He might lack enough of other assets, but at least he had a lot of shuttles since that had been necessary to off-load all the refugees. “Captain Duellos, have your ops people help arrange the shuttles so we can pull up Colonel Voston’s regiment in only two lifts.”

“That may be difficult, Admiral,” Duellos cautioned.

“I know. That’s why I want your people working on it. I know they can make it happen.” It was half an expression of how he really felt, or hoped, and half a public statement of confidence in Duellos’s crew that might inspire them to do more than they themselves believed possible. Automated systems could spit out the numbers and the load plan in seconds, but only humans could spot unconventional ways to get around obstacles that stubborn software saw as unconquerable.

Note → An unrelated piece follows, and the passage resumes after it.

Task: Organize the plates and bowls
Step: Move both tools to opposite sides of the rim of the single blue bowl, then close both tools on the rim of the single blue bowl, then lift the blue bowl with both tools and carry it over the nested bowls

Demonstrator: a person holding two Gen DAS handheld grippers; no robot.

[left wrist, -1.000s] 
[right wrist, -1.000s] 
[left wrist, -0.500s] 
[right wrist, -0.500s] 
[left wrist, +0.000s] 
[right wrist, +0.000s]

“Admiral, this is getting worse fast!” Voston called.

“I am on top of this,” Geary replied, trying to sound confident without seeming oblivious to the real problems facing Voston’s soldiers. “The crowds—”

“It’s the local military and those toughs working for the government! They’re either pushing closer on their own or forcing civilians ahead of them closer to us! We—”

Voston broke off as a single Alliance FAC roared close over his head, pivoting and braking simultaneously to drift above the thin line of Alliance soldiers, its vertical lift drives thundering out a storm of exhaust that had no effect on the soldiers in their battle armor but physically drove back the nearest civilians.

Geary checked his overhead view, seeing the other two FACs similarly employed. “We’re almost finished, Colonel. The last shuttles carrying refugees are on their way down.”

“Understood, sir.” Voston’s grin was tense, a sheen of sweat on his face. “We’ll hold the line.”

“Admiral, we have comms with a local armored unit!”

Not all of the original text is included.